'''

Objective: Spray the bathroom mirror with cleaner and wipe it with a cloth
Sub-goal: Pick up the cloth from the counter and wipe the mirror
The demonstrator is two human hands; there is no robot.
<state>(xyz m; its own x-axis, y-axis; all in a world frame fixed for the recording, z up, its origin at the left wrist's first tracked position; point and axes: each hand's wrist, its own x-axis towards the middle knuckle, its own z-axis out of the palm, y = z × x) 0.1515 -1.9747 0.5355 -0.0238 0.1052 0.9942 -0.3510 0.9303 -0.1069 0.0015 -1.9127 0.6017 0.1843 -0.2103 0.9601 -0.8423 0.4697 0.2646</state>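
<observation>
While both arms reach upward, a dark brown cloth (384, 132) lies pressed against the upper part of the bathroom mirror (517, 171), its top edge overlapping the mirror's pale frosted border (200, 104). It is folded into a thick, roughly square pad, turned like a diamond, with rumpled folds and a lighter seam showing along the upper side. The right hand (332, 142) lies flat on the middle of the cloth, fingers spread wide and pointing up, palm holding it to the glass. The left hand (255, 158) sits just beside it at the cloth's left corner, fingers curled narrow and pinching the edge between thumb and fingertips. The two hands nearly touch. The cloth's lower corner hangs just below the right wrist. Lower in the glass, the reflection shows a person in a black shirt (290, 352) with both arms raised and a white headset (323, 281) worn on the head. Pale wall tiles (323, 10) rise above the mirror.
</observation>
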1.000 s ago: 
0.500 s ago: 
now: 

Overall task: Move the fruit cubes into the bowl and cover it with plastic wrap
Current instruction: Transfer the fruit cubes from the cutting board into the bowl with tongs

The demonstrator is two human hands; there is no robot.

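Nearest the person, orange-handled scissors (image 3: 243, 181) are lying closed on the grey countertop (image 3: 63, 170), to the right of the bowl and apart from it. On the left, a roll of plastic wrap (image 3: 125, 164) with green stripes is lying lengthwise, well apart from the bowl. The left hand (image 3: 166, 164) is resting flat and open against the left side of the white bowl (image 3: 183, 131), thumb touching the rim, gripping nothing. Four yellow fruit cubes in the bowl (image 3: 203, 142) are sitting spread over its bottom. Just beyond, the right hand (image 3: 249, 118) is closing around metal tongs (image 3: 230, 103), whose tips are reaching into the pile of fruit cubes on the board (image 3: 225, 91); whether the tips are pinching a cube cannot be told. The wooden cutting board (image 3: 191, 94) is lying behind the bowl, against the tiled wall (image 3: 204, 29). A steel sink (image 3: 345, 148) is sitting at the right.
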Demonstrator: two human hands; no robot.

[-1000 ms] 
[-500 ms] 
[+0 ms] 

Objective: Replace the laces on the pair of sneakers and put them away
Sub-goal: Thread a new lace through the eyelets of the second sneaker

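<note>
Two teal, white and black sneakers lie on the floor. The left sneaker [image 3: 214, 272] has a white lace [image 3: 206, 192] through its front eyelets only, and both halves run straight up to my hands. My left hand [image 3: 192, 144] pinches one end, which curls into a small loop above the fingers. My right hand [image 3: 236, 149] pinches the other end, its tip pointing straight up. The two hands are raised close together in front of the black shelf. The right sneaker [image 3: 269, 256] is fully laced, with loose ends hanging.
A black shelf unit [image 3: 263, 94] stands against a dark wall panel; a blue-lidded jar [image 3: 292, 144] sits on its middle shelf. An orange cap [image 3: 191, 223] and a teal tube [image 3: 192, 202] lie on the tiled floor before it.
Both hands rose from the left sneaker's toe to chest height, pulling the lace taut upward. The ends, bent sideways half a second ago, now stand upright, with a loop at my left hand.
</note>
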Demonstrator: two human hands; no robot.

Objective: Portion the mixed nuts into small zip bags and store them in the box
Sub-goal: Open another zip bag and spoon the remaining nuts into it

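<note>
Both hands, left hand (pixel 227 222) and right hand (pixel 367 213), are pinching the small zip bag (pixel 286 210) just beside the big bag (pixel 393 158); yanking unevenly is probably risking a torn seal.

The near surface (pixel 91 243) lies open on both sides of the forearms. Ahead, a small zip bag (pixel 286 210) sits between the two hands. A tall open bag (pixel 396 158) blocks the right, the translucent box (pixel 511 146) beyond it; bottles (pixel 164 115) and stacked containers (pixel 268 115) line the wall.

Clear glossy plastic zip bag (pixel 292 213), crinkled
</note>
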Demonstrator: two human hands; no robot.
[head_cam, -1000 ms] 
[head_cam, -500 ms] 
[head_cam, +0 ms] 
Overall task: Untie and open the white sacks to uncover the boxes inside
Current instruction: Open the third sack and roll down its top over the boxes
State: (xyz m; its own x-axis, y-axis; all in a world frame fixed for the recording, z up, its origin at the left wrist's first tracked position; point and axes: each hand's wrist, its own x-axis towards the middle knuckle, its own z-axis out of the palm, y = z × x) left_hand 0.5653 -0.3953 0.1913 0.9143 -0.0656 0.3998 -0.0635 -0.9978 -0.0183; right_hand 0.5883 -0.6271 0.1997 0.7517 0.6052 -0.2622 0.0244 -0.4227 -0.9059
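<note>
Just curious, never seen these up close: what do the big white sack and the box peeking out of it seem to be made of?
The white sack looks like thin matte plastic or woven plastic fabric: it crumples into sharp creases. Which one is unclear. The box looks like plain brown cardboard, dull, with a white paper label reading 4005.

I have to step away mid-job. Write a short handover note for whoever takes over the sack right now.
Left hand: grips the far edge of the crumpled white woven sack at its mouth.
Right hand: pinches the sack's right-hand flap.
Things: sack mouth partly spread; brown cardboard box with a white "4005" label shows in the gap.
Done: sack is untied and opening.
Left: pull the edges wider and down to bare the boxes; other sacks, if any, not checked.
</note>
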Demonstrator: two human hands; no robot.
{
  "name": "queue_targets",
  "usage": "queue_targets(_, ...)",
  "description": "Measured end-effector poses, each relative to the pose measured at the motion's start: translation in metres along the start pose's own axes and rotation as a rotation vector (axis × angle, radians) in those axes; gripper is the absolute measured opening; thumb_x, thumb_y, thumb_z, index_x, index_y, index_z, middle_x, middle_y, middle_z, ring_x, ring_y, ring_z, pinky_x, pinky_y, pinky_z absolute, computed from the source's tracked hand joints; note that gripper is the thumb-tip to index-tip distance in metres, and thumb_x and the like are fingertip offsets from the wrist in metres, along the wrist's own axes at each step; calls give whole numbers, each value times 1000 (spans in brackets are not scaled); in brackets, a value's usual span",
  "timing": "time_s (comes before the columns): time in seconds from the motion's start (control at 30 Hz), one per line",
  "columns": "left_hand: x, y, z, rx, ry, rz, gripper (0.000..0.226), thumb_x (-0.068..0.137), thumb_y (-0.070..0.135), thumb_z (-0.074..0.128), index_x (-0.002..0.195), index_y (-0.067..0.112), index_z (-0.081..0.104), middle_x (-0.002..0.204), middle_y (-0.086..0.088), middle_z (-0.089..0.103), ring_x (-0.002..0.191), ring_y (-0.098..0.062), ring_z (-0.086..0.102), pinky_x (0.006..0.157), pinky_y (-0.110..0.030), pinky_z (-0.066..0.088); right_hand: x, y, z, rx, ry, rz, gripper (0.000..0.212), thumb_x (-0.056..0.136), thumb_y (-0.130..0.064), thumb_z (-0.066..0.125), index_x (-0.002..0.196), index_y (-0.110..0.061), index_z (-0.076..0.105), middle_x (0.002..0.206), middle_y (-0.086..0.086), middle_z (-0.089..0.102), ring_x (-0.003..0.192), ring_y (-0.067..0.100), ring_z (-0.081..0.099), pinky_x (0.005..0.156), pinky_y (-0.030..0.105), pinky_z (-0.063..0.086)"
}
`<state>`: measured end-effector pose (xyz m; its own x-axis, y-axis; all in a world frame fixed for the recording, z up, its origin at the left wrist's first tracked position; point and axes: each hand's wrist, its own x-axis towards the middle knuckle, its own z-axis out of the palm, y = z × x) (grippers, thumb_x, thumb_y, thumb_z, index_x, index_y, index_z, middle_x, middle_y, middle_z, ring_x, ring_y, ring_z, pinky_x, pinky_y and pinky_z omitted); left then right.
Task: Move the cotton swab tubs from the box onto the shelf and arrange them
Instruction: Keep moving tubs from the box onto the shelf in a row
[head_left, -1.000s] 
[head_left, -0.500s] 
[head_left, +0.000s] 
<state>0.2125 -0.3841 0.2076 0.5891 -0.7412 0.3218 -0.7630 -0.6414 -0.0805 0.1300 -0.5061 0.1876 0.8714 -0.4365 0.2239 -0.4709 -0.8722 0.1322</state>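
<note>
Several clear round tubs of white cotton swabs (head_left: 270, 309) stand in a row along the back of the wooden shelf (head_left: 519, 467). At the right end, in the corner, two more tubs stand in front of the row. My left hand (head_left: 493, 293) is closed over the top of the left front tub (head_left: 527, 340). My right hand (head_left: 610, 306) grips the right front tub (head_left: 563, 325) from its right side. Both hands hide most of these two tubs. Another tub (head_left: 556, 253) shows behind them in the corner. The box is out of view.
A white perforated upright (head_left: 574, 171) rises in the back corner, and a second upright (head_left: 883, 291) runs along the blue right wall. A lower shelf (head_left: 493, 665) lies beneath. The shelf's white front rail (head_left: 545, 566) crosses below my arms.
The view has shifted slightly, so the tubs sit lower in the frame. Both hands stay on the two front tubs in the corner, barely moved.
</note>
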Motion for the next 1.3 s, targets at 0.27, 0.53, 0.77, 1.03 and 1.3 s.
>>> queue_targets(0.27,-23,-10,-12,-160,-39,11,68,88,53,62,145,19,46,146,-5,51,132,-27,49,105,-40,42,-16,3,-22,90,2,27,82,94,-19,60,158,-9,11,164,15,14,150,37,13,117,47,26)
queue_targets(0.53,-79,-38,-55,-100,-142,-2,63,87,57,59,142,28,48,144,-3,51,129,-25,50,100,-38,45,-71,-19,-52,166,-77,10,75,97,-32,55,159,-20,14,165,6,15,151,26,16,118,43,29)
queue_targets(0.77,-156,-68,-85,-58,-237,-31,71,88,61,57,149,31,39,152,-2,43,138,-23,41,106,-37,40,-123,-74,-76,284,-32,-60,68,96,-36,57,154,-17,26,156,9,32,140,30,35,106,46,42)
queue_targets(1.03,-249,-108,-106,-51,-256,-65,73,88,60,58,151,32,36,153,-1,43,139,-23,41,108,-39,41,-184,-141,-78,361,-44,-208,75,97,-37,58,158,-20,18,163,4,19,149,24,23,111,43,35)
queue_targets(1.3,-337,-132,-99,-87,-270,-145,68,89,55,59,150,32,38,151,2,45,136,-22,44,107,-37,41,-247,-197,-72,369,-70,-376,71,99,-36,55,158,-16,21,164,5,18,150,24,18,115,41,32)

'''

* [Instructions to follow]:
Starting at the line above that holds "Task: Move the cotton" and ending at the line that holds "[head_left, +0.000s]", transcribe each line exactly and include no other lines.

* [Task result]:
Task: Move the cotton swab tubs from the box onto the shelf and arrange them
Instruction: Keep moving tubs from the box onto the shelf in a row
[head_left, -1.000s] 
[head_left, -0.500s] 
[head_left, +0.000s] 

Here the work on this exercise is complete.